Importing block content with images into Sanity and resolving issues.

5 replies
Last updated: Aug 9, 2023
Hey there everyone,
I'm curious if anyone can offer some guidance on importing block content that contains images. I have already used the
@sanity/block-tools
to import the content, but would like all images to also be imported into Sanity as well.
I have already been using the
_sanityAsset
helper elsewhere, but I'm not certain how to format the rules so that Sanity gets the structure correct. Some pointers would be very appreciated!
AI Update

Great question! When importing block content with images using @sanity/block-tools, you'll need to set up your deserialize rules to handle image elements and use the _sanityAsset helper to tell Sanity to fetch and import those images during the import process.

Here's the key pattern that works well:

'rules': [
  {
    deserialize(el, next, block) {
      if (el.tagName?.toLowerCase() === 'img') {
        return block({
          _type: 'image',
          _sanityAsset: `image@${el.src}`,
          nodes: next(el.childNodes),
        })
      }
    }
  }
]

The magic happens with _sanityAsset: 'image@${el.src}' - this tells Sanity's import process to fetch the image from the URL in el.src and create a proper Sanity asset during import.

Complete workflow

Your block content schema should look something like this:

{
  type: 'array',
  name: 'content',
  title: 'Content',
  of: [
    {
      type: 'block',
    },
    {
      type: 'image',
      fields: [
        {
          type: 'string',
          name: 'alt',
          title: 'Alt',
          description: 'The alt text of the image',
        },
      ],
    },
  ],
}

Then when querying the content, you can access the imported images like this:

content[] {
  ...,
  _type == "image" => {
    "src": asset->url,
    alt,
  },
}

Important notes

  • No pre-loading needed: You don't need to upload the images to Sanity beforehand. The _sanityAsset helper fetches and imports them automatically during the import process.

  • URL accessibility: Make sure the image URLs in your source content are publicly accessible when you run the import.

  • NDJSON output: Your import script should output to an NDJSON file, which you then import using the Sanity CLI: sanity dataset import your-file.ndjson production

The _sanityAsset helper works with the format image@<url> for images and file@<url> for other file types, making it straightforward to import various asset types into your Sanity dataset.

After some experimenting, this does the trick:

'rules': [
  {
    deserialize(el, next, block) {
      if (el.tagName?.toLowerCase() === 'img') {
        return block({
          _type: 'image',
          _sanityAsset: `image@${el.src}`,
          nodes: next(el.childNodes),
        })
      }
    }
  }
]
Thanks for sharing your solution!
user S
When you did this, did you load the images to Sanity beforehand?
user S
actually I'm curious of your whole blockContent structure.
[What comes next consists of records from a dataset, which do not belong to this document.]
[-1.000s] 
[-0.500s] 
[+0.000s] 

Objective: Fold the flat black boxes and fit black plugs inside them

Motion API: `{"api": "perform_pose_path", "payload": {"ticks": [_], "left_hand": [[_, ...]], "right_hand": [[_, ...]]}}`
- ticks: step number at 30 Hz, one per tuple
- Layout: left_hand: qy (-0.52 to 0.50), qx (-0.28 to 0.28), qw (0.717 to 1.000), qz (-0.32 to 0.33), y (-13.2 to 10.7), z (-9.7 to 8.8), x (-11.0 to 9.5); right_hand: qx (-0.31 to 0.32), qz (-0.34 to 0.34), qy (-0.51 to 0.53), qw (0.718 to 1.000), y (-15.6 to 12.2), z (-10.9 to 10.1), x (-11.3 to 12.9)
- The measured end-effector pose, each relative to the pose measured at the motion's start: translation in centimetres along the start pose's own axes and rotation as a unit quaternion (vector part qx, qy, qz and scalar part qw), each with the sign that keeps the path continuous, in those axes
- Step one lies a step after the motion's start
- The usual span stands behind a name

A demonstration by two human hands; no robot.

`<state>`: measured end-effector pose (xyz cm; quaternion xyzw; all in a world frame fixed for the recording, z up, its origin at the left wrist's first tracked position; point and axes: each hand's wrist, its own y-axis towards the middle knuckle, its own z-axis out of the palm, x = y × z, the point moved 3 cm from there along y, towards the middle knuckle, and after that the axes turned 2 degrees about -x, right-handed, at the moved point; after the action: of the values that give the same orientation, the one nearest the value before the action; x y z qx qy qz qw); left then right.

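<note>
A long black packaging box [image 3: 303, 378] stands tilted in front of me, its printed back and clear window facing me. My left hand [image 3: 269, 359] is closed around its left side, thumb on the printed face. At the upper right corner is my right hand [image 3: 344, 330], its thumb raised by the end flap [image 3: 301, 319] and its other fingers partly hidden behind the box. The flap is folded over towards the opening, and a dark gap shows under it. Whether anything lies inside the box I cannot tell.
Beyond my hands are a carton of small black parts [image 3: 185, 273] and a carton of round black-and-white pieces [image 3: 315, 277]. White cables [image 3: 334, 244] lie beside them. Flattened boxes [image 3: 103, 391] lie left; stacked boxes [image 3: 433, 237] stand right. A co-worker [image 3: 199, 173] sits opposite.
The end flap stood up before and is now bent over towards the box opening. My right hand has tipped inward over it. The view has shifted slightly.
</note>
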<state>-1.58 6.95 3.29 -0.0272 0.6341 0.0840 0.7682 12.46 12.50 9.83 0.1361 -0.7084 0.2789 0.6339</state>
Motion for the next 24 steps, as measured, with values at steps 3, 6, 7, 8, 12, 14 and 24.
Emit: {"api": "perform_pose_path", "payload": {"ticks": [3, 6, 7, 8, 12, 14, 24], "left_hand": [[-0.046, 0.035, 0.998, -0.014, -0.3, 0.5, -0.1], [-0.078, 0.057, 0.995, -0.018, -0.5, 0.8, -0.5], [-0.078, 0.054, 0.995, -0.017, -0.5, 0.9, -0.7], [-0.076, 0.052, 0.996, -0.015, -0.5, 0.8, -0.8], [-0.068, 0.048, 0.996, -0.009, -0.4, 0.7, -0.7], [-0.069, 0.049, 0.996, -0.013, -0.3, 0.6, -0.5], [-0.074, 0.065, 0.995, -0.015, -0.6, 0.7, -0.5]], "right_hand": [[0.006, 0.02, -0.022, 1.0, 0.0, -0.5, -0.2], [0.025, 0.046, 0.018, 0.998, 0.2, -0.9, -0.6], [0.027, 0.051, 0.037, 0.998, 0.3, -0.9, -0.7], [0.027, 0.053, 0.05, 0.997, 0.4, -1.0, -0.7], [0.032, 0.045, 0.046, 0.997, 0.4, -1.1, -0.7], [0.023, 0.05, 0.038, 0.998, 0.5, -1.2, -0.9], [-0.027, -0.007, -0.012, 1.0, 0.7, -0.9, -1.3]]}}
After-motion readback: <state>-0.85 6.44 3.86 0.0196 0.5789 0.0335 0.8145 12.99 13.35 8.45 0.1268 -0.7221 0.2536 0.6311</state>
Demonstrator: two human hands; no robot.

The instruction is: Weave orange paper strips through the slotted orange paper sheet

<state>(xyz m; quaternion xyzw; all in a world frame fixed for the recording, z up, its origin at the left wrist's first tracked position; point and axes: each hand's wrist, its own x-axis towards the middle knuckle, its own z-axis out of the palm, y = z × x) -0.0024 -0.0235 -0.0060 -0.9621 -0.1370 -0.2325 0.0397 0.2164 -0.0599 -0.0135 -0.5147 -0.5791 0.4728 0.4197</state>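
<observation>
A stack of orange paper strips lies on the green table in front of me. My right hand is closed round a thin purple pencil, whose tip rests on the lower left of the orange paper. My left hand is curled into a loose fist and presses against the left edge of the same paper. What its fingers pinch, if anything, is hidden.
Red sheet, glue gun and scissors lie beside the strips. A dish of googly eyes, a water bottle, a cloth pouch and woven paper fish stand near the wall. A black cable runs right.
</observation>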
Really struggling to get images to load.
user S
The schema for the block content is something like this:



{
  type: 'array',
  name: 'content',
  title: 'Content',
  description: 'The content of the blog post.',
  of: [
    {
      type: 'block',
    },
    {
      type: 'image',
      fields: [
        {
          type: 'string',
          name: 'alt',
          title: 'Alt',
          description: 'The alt text of the image',
        },

      ],
    },
  ],
},
The query includes something like this:


content[] {
  ...,
  _type == "image" => {
    "src": asset->url,
    alt,
  },
},
And then the import script basically ran a rule like I pasted in my original post which was deserializing images from source HTML files and replacing them with "sanity images". That would then get output to a ndjson file, and imported using the CLI.

Note that the `_sanityAsset: `image@${el.src}`` line basically tells sanity to load whatever is at
el.src
as an image during the import.
Would be helpful to know if: you're still seeing issues, and if you are, where specifically you're seeing them. ie, importing them? querying them? Displaying them?